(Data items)
┌──

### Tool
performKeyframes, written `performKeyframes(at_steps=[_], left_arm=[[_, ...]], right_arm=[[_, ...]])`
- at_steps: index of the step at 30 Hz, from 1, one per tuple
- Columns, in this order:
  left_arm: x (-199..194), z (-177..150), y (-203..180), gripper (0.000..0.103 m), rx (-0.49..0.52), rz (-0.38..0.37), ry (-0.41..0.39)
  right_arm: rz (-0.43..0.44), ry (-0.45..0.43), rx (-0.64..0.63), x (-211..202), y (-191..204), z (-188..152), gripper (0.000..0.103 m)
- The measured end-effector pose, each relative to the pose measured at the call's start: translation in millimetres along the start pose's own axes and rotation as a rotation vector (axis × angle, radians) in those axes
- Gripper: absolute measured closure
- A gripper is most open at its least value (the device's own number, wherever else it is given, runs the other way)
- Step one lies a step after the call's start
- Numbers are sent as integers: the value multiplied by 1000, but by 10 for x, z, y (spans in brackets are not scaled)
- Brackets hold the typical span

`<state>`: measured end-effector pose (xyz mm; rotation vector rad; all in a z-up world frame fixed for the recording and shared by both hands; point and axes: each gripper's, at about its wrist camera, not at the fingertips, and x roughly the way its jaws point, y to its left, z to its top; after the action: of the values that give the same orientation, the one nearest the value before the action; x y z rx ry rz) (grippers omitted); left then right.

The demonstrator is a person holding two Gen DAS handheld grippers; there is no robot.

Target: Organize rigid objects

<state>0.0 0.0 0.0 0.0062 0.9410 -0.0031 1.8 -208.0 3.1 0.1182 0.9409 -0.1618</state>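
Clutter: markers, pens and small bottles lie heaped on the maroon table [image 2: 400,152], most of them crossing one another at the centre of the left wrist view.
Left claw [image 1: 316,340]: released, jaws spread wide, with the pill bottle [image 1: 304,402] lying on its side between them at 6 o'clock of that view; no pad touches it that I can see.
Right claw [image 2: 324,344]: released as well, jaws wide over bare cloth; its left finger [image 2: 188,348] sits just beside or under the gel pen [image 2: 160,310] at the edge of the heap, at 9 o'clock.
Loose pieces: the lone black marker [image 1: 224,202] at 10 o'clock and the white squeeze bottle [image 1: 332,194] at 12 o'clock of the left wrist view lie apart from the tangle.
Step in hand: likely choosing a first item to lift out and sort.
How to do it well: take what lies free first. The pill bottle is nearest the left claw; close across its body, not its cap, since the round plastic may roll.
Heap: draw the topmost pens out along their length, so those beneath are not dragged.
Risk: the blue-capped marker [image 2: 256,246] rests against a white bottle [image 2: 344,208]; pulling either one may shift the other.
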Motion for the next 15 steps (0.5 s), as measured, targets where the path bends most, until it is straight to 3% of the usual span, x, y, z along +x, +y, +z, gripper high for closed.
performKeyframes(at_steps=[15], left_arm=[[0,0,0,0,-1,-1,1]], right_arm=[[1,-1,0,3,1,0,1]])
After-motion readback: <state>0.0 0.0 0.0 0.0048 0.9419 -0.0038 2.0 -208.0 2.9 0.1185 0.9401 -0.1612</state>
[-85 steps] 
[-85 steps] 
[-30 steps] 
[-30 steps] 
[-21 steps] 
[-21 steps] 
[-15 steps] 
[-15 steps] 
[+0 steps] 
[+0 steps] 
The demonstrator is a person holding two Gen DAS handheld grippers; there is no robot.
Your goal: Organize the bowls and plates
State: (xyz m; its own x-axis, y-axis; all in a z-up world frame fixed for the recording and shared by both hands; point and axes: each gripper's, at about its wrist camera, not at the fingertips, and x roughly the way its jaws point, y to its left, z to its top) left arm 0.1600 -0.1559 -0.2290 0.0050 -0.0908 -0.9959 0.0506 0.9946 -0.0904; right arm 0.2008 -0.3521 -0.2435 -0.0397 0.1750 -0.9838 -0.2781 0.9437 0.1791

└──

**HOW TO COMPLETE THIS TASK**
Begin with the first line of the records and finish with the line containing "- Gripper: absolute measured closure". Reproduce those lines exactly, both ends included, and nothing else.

**RESPONSE AREA**
### Tool
performKeyframes, written `performKeyframes(at_steps=[_], left_arm=[[_, ...]], right_arm=[[_, ...]])`
- at_steps: index of the step at 30 Hz, from 1, one per tuple
- Columns, in this order:
  left_arm: x (-199..194), z (-177..150), y (-203..180), gripper (0.000..0.103 m), rx (-0.49..0.52), rz (-0.38..0.37), ry (-0.41..0.39)
  right_arm: rz (-0.43..0.44), ry (-0.45..0.43), rx (-0.64..0.63), x (-211..202), y (-191..204), z (-188..152), gripper (0.000..0.103 m)
- The measured end-effector pose, each relative to the pose measured at the call's start: translation in millimetres along the start pose's own axes and rotation as a rotation vector (axis × angle, radians) in those axes
- Gripper: absolute measured closure

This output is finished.